Go through the lines below, tally those that include the word "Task", and give only the tally.

────────

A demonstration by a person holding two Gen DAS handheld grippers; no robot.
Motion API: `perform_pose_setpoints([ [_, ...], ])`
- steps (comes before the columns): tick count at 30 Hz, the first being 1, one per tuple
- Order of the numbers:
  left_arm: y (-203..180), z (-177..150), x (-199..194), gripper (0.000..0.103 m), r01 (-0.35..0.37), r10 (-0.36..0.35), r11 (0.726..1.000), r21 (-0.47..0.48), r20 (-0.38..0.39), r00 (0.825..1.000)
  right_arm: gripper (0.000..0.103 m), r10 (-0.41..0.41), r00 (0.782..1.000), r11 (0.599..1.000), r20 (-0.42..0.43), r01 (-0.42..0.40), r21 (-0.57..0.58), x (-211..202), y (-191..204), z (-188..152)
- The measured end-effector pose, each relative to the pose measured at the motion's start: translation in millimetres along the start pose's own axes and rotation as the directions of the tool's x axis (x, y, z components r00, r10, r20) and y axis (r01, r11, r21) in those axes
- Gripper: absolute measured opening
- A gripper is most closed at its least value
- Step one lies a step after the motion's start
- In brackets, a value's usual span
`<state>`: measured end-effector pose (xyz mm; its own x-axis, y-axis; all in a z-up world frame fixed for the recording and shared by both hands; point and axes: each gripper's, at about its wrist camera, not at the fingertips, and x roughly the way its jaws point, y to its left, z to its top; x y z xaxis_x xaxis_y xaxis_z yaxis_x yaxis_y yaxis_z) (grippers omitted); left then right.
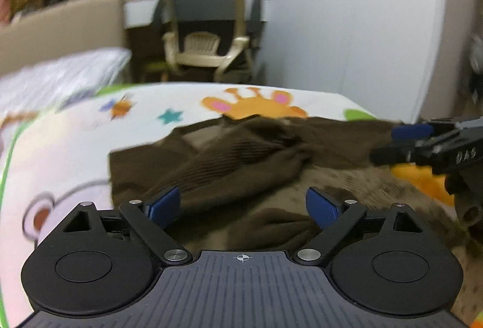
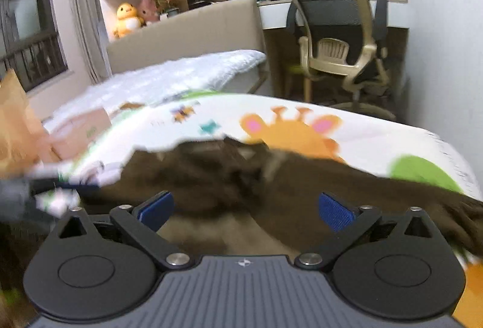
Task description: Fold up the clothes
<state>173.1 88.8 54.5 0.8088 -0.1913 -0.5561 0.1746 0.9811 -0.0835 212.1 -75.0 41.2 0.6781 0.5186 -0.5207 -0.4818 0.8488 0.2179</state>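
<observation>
Directly ahead of the left gripper, a brown garment lies rumpled on a cartoon-print mat, one ribbed sleeve running up from between the spread blue pads; the jaws stand wide and grip nothing. To its right the right gripper reaches in over the cloth's far edge. From the right wrist, that gripper is likewise wide apart and empty, with the garment spread just beyond its pads, though motion blur hides its folds. Far ahead stands an office chair.
</observation>
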Motion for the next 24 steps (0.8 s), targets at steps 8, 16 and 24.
perform_pose_setpoints([
  [8, 46, -39, 0, 0.096, 0.1, -0.125, 0.959, -0.265, -0.082, 0.989, 0.023, 0.003, 0.984, 0.993, -0.178, 0.018, 0.116, 109, 5, 17],
  [16, 43, -54, -6, 0.099, 0.125, -0.131, 0.963, -0.237, -0.01, 0.991, 0.011, 0.004, 0.987, 0.973, 0.162, 0.034, -0.228, 22, 54, 51],
  [24, 36, -54, 0, 0.102, 0.115, -0.12, 0.97, -0.212, -0.012, 0.993, 0.059, -0.233, 0.972, 0.969, -0.025, 0.235, 0.076, 2, -48, 0],
])
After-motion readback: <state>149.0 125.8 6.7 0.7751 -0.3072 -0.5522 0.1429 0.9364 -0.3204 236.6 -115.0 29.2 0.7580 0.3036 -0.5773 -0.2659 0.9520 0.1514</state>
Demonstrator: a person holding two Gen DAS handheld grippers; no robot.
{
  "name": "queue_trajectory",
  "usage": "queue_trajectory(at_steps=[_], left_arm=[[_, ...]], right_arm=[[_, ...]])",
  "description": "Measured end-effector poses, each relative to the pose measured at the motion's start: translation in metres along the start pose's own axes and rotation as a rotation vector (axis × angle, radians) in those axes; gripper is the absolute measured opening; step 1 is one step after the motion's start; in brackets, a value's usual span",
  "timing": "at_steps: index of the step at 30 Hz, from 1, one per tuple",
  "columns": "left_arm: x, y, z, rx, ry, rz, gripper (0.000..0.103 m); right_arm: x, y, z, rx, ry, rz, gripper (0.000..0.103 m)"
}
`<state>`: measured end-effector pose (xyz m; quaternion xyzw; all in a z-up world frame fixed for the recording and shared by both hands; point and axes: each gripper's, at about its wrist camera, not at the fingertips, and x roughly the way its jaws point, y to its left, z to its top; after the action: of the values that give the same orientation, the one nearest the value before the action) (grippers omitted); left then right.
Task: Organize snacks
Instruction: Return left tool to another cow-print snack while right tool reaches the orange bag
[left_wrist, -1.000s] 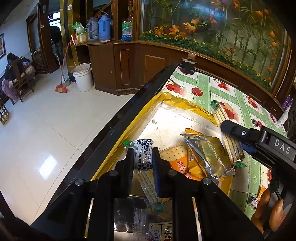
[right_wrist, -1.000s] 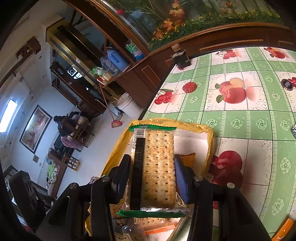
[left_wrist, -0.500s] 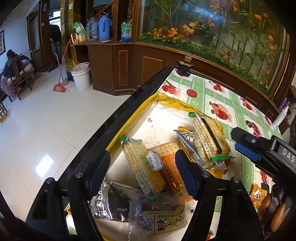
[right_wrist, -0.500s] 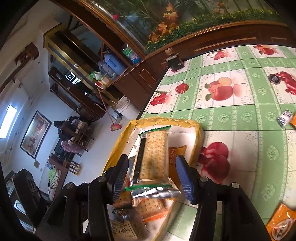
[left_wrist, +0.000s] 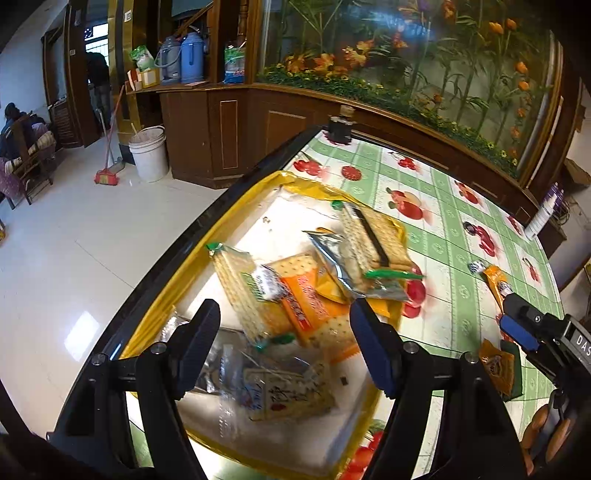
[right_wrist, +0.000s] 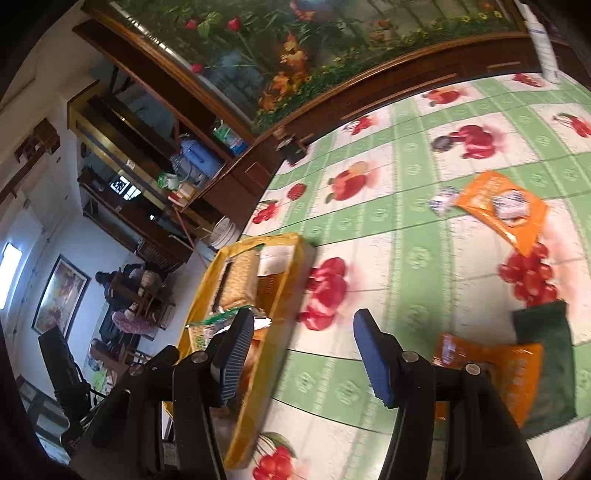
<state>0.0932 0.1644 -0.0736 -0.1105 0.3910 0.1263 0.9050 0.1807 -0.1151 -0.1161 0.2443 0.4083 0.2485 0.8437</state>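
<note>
Left wrist view: my left gripper (left_wrist: 284, 343) hangs over the yellow tray (left_wrist: 177, 299) with its jaws spread wide and nothing between them; the packets below lie loose because they are already sorted into place. A cracker pack with a dark stripe (left_wrist: 373, 240) rests tilted across a silver packet (left_wrist: 332, 254) right of centre; a second cracker pack (left_wrist: 240, 284) and an orange packet (left_wrist: 306, 299) overlap at mid-frame; a clear-wrapped biscuit pack (left_wrist: 284, 391) lies lowest.

Right wrist view: my right gripper (right_wrist: 303, 354) also carries nothing; its jaws have just been opening and only tablecloth (right_wrist: 413, 258) shows between them; I judge it is aimed at the snacks not yet collected. The tray (right_wrist: 291, 280) sits at left of this frame with the striped cracker pack (right_wrist: 240, 280) inside it.

Differences between views: only the right view shows clearly the work remaining, namely an orange packet (right_wrist: 509, 210) at upper right with a small wrapped sweet (right_wrist: 443, 199) just beside it, and an orange packet (right_wrist: 517, 373) at lower right touching a dark green one (right_wrist: 546, 350), blurred enough that which overlaps which is uncertain; only the left view shows the tray's full contents, and my right gripper (left_wrist: 532, 328) entering at the right edge
</note>
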Motion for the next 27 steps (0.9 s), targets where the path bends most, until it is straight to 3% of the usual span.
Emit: queue_trajectory(at_steps=[11, 17, 27], left_arm=[[-0.016, -0.075, -0.023, 0.162, 0.009, -0.089, 0.072], [-0.006, -0.115, -0.040, 0.235, 0.075, -0.141, 0.072], [0.014, -0.139, -0.056, 0.277, 0.134, -0.114, 0.072]], right_arm=[[-0.060, -0.076, -0.018, 0.107, -0.058, -0.123, 0.060], [-0.077, -0.102, -0.026, 0.143, -0.067, -0.149, 0.060], [-0.088, -0.107, -0.034, 0.004, -0.057, -0.291, 0.061]])
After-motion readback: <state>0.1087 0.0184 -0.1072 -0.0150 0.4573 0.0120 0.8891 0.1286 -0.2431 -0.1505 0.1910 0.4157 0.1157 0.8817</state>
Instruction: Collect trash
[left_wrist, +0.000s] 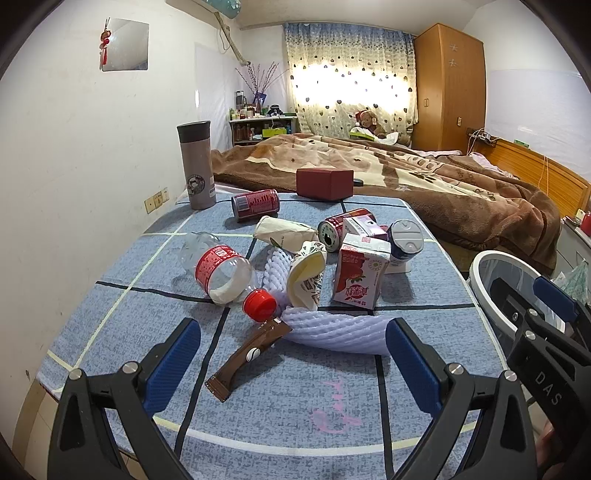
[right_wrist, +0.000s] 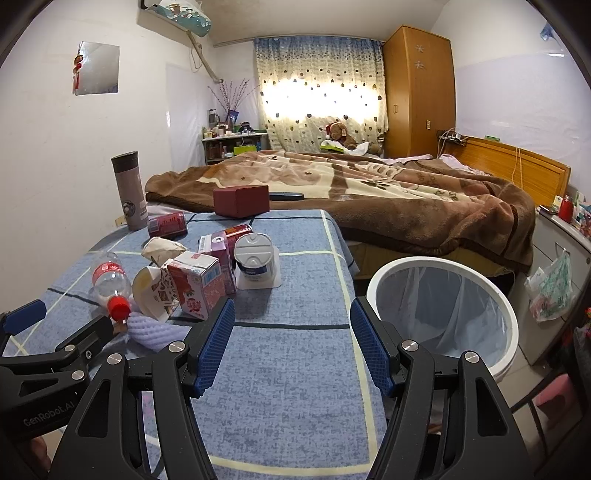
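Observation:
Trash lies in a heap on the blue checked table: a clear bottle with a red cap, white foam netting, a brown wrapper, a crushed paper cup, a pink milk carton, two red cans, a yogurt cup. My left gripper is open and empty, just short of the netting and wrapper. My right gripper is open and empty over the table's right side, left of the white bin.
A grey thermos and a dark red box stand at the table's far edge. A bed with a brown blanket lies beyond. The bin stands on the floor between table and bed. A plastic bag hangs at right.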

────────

[Answer box] 2